*** Opening of Supplied data ***

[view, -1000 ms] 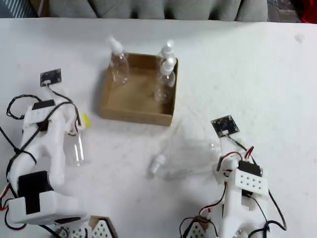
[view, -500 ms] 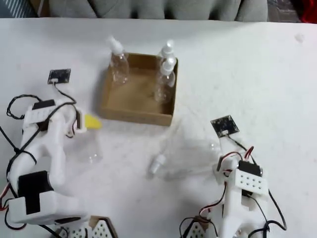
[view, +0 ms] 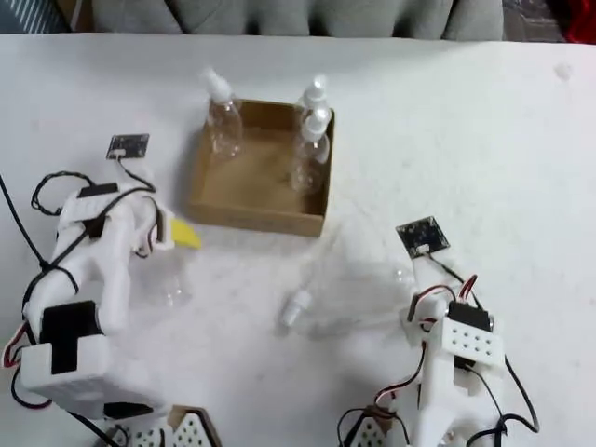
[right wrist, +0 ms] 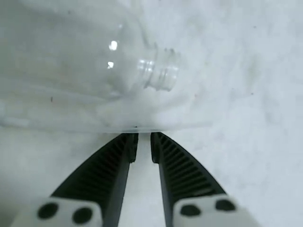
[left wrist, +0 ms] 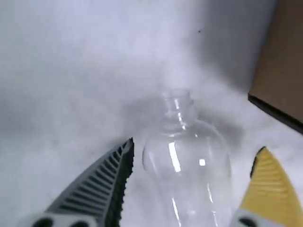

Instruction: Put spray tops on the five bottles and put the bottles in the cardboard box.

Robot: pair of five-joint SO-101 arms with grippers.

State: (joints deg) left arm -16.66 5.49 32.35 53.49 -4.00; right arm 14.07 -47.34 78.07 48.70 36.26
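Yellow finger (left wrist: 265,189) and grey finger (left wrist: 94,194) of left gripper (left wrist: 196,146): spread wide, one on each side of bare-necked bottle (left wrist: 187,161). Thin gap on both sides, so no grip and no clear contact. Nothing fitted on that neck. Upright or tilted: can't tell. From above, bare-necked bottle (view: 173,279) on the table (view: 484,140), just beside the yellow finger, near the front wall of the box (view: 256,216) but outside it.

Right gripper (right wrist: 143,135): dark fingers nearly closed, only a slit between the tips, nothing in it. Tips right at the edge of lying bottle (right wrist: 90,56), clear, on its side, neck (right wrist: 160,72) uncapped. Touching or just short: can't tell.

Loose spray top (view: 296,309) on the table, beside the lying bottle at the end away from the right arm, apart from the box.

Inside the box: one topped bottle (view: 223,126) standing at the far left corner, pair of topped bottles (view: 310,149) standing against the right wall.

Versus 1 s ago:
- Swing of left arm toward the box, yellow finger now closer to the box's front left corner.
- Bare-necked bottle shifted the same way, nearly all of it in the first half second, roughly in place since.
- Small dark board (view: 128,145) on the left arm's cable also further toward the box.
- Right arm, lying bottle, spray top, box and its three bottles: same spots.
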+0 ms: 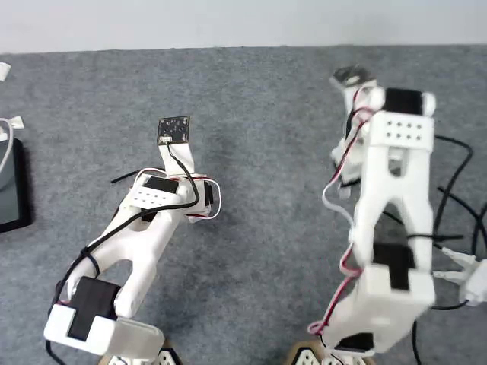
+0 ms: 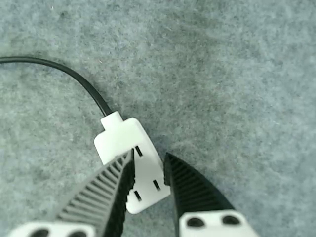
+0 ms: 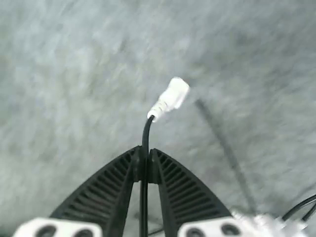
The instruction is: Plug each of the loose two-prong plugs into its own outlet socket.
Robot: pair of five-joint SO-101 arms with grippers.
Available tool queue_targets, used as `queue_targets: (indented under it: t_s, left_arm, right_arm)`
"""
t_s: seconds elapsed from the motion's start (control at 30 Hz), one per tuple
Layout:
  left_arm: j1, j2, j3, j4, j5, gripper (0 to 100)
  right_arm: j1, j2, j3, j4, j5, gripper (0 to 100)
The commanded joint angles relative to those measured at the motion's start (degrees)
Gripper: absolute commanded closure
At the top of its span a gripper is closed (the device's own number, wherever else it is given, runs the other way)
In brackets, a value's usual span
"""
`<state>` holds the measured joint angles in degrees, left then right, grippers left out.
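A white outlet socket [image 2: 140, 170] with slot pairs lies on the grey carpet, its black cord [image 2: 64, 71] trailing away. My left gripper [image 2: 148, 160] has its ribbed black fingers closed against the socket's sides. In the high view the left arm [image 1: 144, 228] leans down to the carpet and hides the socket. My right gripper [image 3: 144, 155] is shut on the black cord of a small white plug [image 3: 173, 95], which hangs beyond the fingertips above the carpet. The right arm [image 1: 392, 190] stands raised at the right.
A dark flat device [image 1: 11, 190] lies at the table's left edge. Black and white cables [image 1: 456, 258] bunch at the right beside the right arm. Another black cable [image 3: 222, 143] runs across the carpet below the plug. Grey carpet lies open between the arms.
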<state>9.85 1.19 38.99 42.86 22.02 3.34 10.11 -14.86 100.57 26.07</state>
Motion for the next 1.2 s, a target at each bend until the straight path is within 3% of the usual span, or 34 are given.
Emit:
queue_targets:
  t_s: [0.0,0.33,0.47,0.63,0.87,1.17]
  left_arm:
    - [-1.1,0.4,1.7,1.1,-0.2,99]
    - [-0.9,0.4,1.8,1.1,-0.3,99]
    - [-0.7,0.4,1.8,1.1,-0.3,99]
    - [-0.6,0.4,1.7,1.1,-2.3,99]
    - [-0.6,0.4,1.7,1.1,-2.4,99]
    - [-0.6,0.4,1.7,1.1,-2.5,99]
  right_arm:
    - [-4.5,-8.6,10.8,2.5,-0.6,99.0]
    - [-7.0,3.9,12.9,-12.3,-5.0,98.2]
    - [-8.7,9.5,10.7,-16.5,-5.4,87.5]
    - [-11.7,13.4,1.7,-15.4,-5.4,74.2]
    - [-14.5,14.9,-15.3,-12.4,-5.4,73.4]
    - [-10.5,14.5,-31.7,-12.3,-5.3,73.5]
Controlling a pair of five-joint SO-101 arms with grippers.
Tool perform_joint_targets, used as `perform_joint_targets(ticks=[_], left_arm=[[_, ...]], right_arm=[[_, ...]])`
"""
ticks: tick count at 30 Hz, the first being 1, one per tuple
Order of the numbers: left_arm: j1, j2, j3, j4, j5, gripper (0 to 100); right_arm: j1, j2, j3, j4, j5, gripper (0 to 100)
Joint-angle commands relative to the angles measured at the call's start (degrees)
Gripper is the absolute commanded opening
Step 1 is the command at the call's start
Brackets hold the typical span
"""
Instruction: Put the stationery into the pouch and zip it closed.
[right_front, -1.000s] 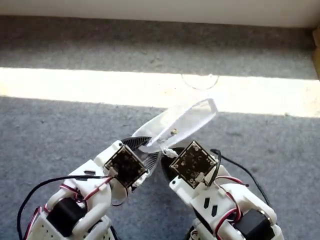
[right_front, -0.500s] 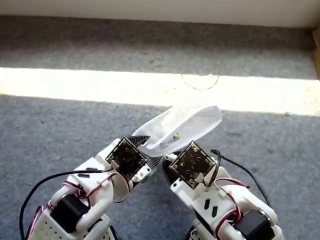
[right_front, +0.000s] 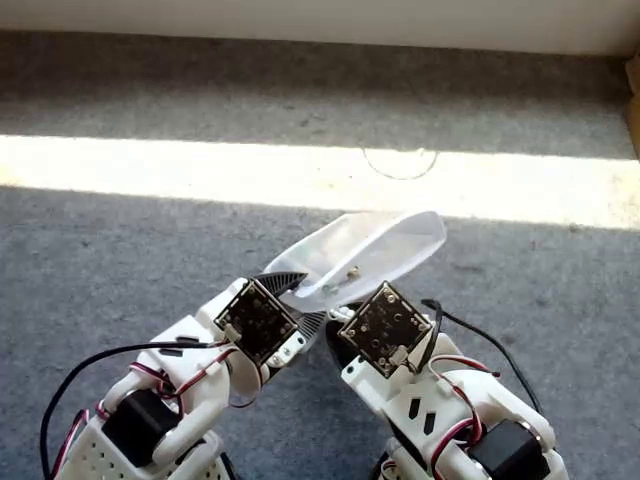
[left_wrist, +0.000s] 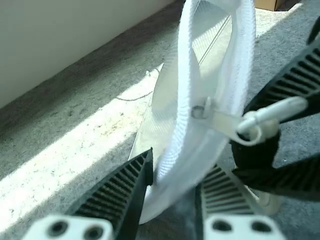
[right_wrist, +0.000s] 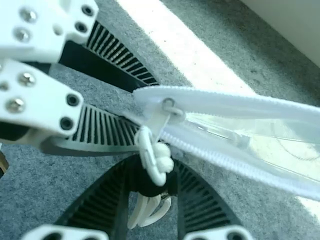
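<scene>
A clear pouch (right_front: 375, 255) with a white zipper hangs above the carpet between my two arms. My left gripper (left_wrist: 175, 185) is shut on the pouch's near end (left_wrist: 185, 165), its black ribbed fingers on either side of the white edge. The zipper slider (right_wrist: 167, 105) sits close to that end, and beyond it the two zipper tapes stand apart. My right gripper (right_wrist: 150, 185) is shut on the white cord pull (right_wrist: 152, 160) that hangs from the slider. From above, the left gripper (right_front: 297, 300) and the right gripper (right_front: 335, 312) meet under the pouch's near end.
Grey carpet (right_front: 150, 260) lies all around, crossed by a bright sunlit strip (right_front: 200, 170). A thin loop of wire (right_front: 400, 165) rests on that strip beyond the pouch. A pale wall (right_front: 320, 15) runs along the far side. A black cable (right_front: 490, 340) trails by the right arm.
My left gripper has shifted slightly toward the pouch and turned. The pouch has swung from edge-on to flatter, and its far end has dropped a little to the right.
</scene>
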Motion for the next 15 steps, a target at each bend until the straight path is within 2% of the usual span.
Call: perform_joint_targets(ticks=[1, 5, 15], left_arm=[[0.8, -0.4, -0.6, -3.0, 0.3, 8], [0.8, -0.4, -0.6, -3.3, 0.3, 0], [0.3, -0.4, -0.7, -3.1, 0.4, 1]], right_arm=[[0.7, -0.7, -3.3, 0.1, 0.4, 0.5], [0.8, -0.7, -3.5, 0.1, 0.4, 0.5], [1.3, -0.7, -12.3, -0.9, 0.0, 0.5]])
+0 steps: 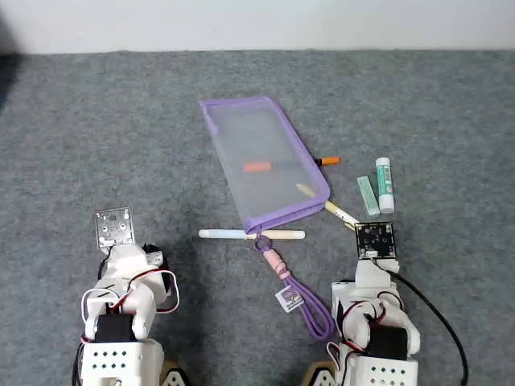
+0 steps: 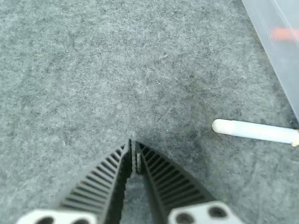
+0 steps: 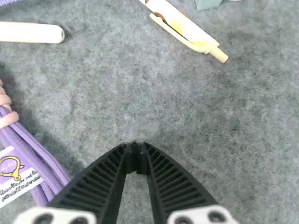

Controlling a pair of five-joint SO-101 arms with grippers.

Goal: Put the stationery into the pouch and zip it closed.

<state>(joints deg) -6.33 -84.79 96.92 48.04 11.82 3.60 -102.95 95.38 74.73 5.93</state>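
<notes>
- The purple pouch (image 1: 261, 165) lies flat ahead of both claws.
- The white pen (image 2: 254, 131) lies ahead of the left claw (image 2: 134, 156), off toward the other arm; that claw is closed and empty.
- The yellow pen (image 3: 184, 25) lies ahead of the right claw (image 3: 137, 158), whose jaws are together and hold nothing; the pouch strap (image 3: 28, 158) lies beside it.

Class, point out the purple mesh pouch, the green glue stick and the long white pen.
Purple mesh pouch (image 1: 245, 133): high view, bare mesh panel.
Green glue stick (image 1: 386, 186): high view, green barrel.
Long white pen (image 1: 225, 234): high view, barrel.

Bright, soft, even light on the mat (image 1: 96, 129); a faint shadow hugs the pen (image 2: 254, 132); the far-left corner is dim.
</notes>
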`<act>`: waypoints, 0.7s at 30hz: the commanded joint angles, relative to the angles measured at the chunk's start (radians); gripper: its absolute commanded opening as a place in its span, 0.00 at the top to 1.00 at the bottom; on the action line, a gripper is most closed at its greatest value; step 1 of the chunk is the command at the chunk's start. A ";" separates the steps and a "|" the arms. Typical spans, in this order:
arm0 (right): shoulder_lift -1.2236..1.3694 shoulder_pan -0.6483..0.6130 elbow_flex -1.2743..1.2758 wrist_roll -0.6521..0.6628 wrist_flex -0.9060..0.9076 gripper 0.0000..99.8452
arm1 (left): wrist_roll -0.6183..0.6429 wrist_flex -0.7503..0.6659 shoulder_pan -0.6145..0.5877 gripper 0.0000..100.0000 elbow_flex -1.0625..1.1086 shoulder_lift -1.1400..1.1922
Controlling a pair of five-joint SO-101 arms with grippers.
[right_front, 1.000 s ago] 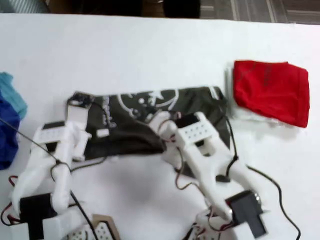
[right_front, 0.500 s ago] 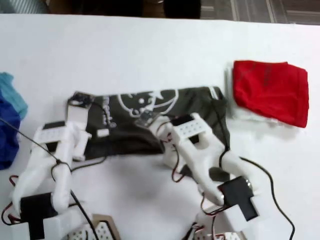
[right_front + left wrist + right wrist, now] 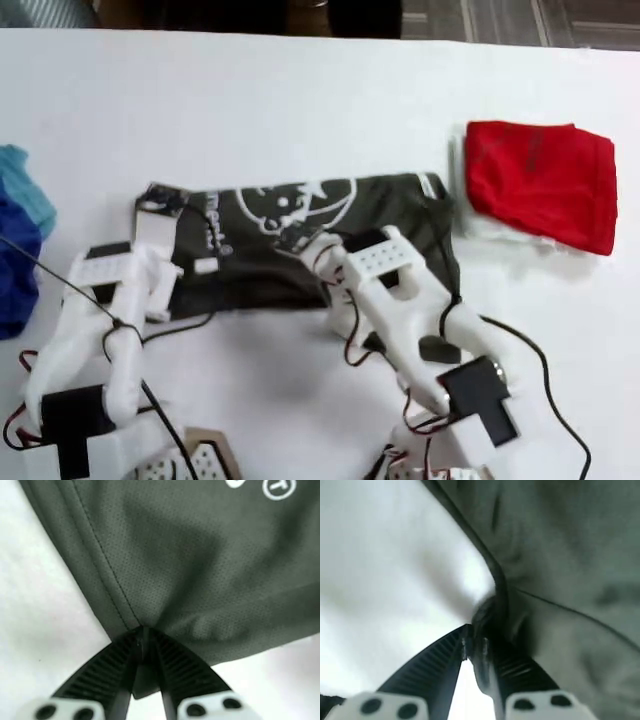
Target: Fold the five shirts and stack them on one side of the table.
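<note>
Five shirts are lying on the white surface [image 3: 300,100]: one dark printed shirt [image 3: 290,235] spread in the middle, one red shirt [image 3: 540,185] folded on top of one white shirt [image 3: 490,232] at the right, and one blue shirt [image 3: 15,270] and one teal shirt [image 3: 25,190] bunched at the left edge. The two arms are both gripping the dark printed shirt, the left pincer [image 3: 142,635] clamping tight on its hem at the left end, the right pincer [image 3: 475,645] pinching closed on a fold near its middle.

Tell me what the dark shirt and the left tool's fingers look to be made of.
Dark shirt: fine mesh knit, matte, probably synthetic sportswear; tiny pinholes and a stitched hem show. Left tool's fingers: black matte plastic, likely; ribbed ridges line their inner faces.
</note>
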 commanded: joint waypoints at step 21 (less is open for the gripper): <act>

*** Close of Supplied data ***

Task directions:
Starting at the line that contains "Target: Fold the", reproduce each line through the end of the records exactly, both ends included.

Response to this exercise:
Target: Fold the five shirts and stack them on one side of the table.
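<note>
Five shirts are lying on the white surface [image 3: 300,100]: one dark printed shirt [image 3: 290,235] spread in the middle, one red shirt [image 3: 540,185] folded on top of one white shirt [image 3: 490,232] at the right, and one blue shirt [image 3: 15,270] and one teal shirt [image 3: 25,190] bunched at the left edge. The two arms are both gripping the dark printed shirt, the left pincer [image 3: 142,635] clamping tight on its hem at the left end, the right pincer [image 3: 475,645] pinching closed on a fold near its middle.

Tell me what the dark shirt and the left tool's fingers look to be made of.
Dark shirt: fine mesh knit, matte, probably synthetic sportswear; tiny pinholes and a stitched hem show. Left tool's fingers: black matte plastic, likely; ribbed ridges line their inner faces.
</note>
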 commanded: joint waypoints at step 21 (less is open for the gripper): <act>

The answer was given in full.